Helene also seemed moody, though it only contributed to her air of being effortlessly sexy. Single, with a lovely daughter – and Steve was becoming increasingly interested in having kids. Kat’s penchant for paranoia enabled her to imagine Steve with the woman and her ready-made family. His boyish antics would delight the six-year-old.
When she felt sick Kat stopped the punishing fantasy. A dark presence, a cold pall more than a cloud, pushed again at the edges of her memory: Graham and his horrible rejection.
They’d had twelve years together in London. Eight years gone but the coals of that relationship were prone to being raked over if she didn’t remain disciplined.
Her separation from the only man she’d ever wholly loved had been excruciating. Graham had left her to start a family with someone else: a family already under construction, in another flat in West London, while she and Graham were still together. His deception had been monumental.
Jane had been a mutual friend. Graham had made her pregnant during the five-month affair that Kat had missed while consumed by the unravelling of her career and her war with the intern, Clarabelle.
Jane’s pregnancy had finally turned Graham’s sullen dissatisfaction into a conclusive rejection of what he’d had with Kat. He’d been so relieved once he’d finished with her. She could still hear the sentence that tore her apart: ‘I can’t do this any more.’
She’d sat still, bloated yet weightless with trauma in their flat in Westbourne Grove. A linen curtain had wafted across her face like a shroud. In that moment, the world had been lifted from Atlas’s shoulders and dropped onto her face.
Graham had already made Kat infertile. Chlamydia. She’d not known he’d passed it on when they’d first met. By the time she found out and they were treated it was too late for her. But not for Graham.
In the café, Kat had to close her eyes for a few seconds before she lost control of her jaw. She then scraped herself back into the present.
She shouldn’t dislike Helene. Jesus Christ, she lost her brother. A suicide too. Kat thought of a long drop from a bridge into cold water and shuddered. She knew unhappiness, she knew desperation, but she’d known nothing like that. And Helene was here for closure. On that matter, Kat was tempted to inform her that closure never happened, not really. In time, the past was partially covered and your memory moved on to fill itself with other things. But the damage to your hardware remained permanent.
‘You hear this, Kat?’ Steve asked. ‘Her brother ended . . . this happened near Bristol, not here. But the last anyone knew he was here.’ Steve emphasised his point by pressing an index finger upon the table. ‘Mmm? The couple in Cornwall? The walker?’
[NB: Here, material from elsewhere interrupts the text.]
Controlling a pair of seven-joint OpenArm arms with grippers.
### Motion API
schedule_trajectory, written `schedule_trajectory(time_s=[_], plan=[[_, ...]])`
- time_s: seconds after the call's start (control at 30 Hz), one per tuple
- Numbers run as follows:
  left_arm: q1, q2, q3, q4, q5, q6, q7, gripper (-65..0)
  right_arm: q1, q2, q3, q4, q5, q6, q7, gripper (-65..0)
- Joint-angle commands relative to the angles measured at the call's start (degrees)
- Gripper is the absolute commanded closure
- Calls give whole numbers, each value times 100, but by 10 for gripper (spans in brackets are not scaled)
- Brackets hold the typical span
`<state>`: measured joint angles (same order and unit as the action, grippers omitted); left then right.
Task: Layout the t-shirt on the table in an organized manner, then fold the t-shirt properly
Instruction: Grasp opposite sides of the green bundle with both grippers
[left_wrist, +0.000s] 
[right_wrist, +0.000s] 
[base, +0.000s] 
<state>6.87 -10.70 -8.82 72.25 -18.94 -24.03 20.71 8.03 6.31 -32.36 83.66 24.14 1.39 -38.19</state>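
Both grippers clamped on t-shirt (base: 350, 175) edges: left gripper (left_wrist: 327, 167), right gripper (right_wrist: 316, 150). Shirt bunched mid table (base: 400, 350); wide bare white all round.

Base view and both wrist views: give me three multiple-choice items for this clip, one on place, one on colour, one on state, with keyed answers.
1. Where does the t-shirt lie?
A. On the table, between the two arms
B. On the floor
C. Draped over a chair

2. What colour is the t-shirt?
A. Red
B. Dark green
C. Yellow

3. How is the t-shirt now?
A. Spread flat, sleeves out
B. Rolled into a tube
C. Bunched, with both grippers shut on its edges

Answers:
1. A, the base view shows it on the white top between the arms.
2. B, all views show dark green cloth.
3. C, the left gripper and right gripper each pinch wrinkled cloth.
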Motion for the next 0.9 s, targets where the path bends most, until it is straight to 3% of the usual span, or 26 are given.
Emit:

Helene was frowning. ‘Sorry, I don’t follow.’
Steve turned to her. ‘Oh, just something we’re looking into –’
‘Hardly,’ Kat said quickly to curb Steve’s conspiracy theorising: it was getting out of hand again. He’d started first thing that morning when she’d allowed the discussion about Matt Hull to resume. She’d also broken her vow to herself and shared with Steve what she’d found online – though it would only have been a matter of time until he discovered it himself and went mad at her for keeping her findings to herself.
She’d also told Steve that she would consider looking into the information further before sharing it with her contact on the force, because she needed more information. Under the table she tapped Steve’s thigh with her knuckles.
Steve turned to Kat. ‘We’d love to listen to the recordings, though. Wouldn’t we?’
‘They’re her recordings. And important to Helene.’
‘It wouldn’t be a problem,’ Helene said, looking from Kat to Steve with her alert blue eyes: long eyelashes, jet-black and velvety. So pretty. ‘Lincoln wanted to share them. He’d been really excited about having his own album of noise but it never happened.’ She dabbed at the wet weight of another tear that had formed in the corner of an eye.
Kat’s heart cracked. She clenched inside with self-loathing for perceiving this grieving woman as a rival.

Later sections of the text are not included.